Trump döneminde ABD’nin YPG/PKK’ya desteği sürdü
Seçim vaatlerinden biri “DEAŞ’ı en kısa sürede bitirmek” olan Trump, Pentagon ve ABD Merkez Kuvvetler Komutanlığının (CENTCOM) Suriye’de terör örgütü YPG/PKK ile kurmuş olduğu yakın iş birliğini sürdürme kararı aldı.
Mayıs 2017’de Pentagon’a “YPG’ye doğrudan silah yardımı yapılması” konusunda resmen izin veren Trump, Suriye’nin kuzeyinden Amerikan askerlerini çekene kadar terör örgütüne yaptığı yardımları sürdürdü.
Ankara, Obama yönetimine olduğu gibi Trump yönetimine de YPG/PKK iş birliği dolayısıyla büyük tepki gösterirken, Washington’ın terör örgütüne yapmış olduğu tırlar dolusu silah yardımı ikili ilişkilerdeki en büyük krizlerden biri oldu.
Cumhurbaşkanı Erdoğan ile 6 Ekim 2019’da telefon görüşmesi yapan Trump, bu görüşmenin ardından Türkiye’nin operasyon alanında bulunan Suriye’nin kuzeyindeki Amerikan askerlerini çekeceğini açıkladı.
Washington’daki kurumsal yapı içerisinde ve Kongrede memnuniyetsizlikle karşılanan bu karar, çok sayıda uzman tarafından “Cumhurbaşkanı Erdoğan’ın zaferi” olarak yorumlandı.

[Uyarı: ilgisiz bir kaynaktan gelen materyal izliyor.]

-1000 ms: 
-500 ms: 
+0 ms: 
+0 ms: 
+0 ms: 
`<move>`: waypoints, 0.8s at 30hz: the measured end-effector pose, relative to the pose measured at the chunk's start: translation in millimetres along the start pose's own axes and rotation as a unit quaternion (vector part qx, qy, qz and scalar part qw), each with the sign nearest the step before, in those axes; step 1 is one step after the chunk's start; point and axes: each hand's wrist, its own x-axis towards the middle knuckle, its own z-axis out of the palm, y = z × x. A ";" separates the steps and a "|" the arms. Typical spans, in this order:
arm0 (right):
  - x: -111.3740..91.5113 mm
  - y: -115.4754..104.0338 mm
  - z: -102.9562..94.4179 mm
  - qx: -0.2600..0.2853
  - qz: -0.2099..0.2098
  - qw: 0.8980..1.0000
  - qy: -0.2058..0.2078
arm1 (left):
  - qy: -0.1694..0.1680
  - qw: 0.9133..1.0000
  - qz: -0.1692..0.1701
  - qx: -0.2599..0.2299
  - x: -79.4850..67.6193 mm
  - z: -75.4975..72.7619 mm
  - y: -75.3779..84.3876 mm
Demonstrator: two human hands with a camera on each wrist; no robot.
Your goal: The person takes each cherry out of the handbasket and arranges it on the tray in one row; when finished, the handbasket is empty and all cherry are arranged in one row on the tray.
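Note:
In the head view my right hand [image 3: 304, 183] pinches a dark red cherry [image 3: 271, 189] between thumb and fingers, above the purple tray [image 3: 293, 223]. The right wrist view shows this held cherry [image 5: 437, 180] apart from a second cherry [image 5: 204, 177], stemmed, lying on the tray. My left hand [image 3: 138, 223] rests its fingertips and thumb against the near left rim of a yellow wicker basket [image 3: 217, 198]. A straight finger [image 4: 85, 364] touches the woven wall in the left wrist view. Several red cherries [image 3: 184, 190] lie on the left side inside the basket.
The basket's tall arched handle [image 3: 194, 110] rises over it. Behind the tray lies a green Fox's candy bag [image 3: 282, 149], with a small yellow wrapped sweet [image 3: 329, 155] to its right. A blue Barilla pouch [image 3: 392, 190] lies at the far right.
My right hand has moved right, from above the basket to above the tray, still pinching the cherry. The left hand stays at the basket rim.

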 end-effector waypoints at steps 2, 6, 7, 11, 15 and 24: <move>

Trump’tan Türkiye’ye son dakika CAATSA yaptırımı
ABD Kongresi, 2 Ağustos 2017’de Trump’ın imzasıyla yürürlüğe giren CAATSA’nın (Amerika’nın Hasımlarına Yaptırımlar Yoluyla Karşı Koyma Yasası) Türkiye’ye karşı uygulanmasını talep etti ancak hem CAATSA Yasası’nın uygulanmasını hem de Türkiye’ye karşı ayrıca yaptırımlar getirilmesini isteyen ve buna yönelik çok sayıda tasarıyı kabul eden Kongrenin adımlarına Trump destek vermedi.
Öte yandan Trump, 14 Aralık 2020’de, CAATSA yaptırımlarını onayladı ve ABD Hazine Bakanlığı, Cumhurbaşkanlığı Savunma Sanayii Başkanlığını (SSB) ve Savunma Sanayii Başkanı İsmail Demir ile üst düzey yetkililerinden Mustafa Alper Deniz, Serhat Gençoğlu ve Faruk Yiğit’i yaptırım listesine ekledi.
Buna göre, SSB’ye ABD’nin ürün ve teknolojileri için ihracat lisansı ve yetkilerinin verilmesi, SSB’nin ABD finans kuruluşlarından 12 ay vade ile 10 milyon doları aşan kredi ve borç alması yasaklandı.
SSB’nin, ülkenin uluslararası mali kuruluşlarından kredi ve borç almasının engelleneceği ve ismi paylaşılan Savunma Sanayii yetkililerinin ABD’ye girişine de izin verilmeyeceği ifade edildi.